Кончину академика, заслуженно почитавшегося мировой величиной № 1 в сфере психиатрии, не сочли бы подозрительной, не сопутствуй ей целый ряд обстоятельств, нелепых с медицинской точки зрения.
Бехтерев, приехавший из Ленинграда на I Всесоюзный съезд невропатологов и психиатров, вечером 23 декабря с женой отправился в Большой театр на «Лебединое озеро». В антракте зашел в буфет, скушал две порции мороженого, со второго действия вернулся в квартиру профессора Сергея Благоволина, у которого остановился. И внезапно заболел: у него начался профузный понос. После кратковременного приступа острого желудочно-кишечного заболевания (так и оставшегося неизвестным!), несмотря на уколы, сделанные неким спешно приглашенным домашним врачом, академик стал терять сознание, его дыхание стало прерывистым, частота пульса резко упала и после короткой агонии он скончался.
Первые сомнения в «естественности» смерти были высказаны именно в кругу коллег Владимира Михайловича – высокопрофессиональных медиков дореволюционной школы, имевших за своими плечами огромный опыт и практику. Сначала их насторожила столь быстротечная и странная кончина ученого, обладавшего, как утверждали близко знавшие его, отменным здоровьем. Да и последние месяцы и дни жизни не показали каких-либо симптомов-предвестников, ухудшающих состояние здоровья Бехтерева. Но затем последовали совсем уж вопиющие странности, подробно описанные в исследовании историка медицины профессора Августа Шерешевского. По приказу наркома здравоохранения Николая Семашко для вскрытия тела были срочно вызваны не специалисты в области патологической анатомии или судебной медицины, а… психиатры! Впрочем, один известный патологоанатом при вскрытии все же присутствовал – будущий академик Алексей Абрикосов. Вскрытие произвели в условиях, мягко скажем, далёких от профессиональных – в той же квартире, где и скончался ученый. Впрочем, настоящим вскрытием это трудно назвать: психиатр Аристарх Ильин вскрыл только череп покойного. Беглый осмотр мозга не обнаружил никаких болезненных явлений в веществе мозга, оболочках и сосудах, сосуды мозга «не склерозированы, и развитие их на основании мозга… идеально правильное».

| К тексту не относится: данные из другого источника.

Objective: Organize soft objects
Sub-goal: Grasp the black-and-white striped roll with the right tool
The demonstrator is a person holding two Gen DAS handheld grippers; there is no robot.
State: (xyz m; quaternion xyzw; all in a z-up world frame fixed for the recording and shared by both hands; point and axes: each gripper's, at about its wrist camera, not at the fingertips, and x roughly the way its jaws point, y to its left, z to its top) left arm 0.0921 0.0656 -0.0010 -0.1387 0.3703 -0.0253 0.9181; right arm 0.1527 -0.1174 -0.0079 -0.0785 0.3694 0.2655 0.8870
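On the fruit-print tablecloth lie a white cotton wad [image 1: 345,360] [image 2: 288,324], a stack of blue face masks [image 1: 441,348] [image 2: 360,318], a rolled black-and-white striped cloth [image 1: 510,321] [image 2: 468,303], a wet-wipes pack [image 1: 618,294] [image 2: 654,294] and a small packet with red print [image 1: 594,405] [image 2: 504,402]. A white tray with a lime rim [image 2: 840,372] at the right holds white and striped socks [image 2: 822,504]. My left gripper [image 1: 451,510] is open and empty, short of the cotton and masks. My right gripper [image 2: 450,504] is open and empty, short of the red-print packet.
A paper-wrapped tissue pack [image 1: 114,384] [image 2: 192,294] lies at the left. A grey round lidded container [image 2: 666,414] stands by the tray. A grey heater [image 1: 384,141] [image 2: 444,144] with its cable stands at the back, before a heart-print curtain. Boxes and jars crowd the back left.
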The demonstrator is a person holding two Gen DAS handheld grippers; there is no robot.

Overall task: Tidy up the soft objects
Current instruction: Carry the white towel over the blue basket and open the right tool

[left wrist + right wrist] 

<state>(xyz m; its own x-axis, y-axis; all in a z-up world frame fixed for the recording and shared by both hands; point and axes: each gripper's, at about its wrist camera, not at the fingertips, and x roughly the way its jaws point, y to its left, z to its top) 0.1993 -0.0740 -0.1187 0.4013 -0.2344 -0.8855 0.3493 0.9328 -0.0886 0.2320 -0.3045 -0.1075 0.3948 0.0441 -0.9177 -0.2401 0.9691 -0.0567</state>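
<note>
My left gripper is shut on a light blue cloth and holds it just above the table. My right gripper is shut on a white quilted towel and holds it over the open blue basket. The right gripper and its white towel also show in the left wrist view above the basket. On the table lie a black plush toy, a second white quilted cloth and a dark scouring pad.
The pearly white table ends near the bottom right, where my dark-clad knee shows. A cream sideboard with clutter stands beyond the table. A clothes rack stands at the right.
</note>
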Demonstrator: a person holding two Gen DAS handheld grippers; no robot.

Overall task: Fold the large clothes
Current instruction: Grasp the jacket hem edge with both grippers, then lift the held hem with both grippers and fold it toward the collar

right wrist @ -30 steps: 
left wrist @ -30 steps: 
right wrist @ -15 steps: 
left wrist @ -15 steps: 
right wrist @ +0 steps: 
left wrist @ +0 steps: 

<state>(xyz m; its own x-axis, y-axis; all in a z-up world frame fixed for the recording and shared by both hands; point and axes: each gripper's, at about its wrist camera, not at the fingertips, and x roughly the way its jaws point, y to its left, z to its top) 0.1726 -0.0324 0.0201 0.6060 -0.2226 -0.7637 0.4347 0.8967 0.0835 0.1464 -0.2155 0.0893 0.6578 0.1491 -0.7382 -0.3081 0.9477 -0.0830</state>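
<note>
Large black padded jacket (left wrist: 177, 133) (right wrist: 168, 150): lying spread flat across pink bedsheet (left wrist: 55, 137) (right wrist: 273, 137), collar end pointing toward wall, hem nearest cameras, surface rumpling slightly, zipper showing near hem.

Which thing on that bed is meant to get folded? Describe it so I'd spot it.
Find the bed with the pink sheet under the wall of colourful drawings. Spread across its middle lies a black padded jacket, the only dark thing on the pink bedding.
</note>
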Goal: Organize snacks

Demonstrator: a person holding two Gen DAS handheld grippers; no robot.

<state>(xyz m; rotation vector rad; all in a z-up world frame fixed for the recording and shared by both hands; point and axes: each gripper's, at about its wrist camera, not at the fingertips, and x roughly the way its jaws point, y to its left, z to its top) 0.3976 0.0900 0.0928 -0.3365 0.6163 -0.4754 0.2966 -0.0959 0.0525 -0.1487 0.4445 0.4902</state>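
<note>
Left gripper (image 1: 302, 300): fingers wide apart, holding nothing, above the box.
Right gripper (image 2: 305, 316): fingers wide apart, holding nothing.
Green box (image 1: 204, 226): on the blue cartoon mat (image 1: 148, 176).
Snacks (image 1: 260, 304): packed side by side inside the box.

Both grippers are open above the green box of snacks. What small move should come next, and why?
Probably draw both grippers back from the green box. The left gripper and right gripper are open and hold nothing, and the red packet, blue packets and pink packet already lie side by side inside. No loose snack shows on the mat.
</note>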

Но вскрытие уже собственно мозга – горизонтальными разрезами – Абрикосов не допустил, забрал его, залил формалином и на своей машине увез к себе в лабораторию. Никаких дальнейших исследований мозга Бехтерева реально так никогда и не произвели. Не было произведено и вскрытия собственно тела академика! Более того, в тот же день его спешно кремировали, хотя родственники Бехтерева были категорически против этого.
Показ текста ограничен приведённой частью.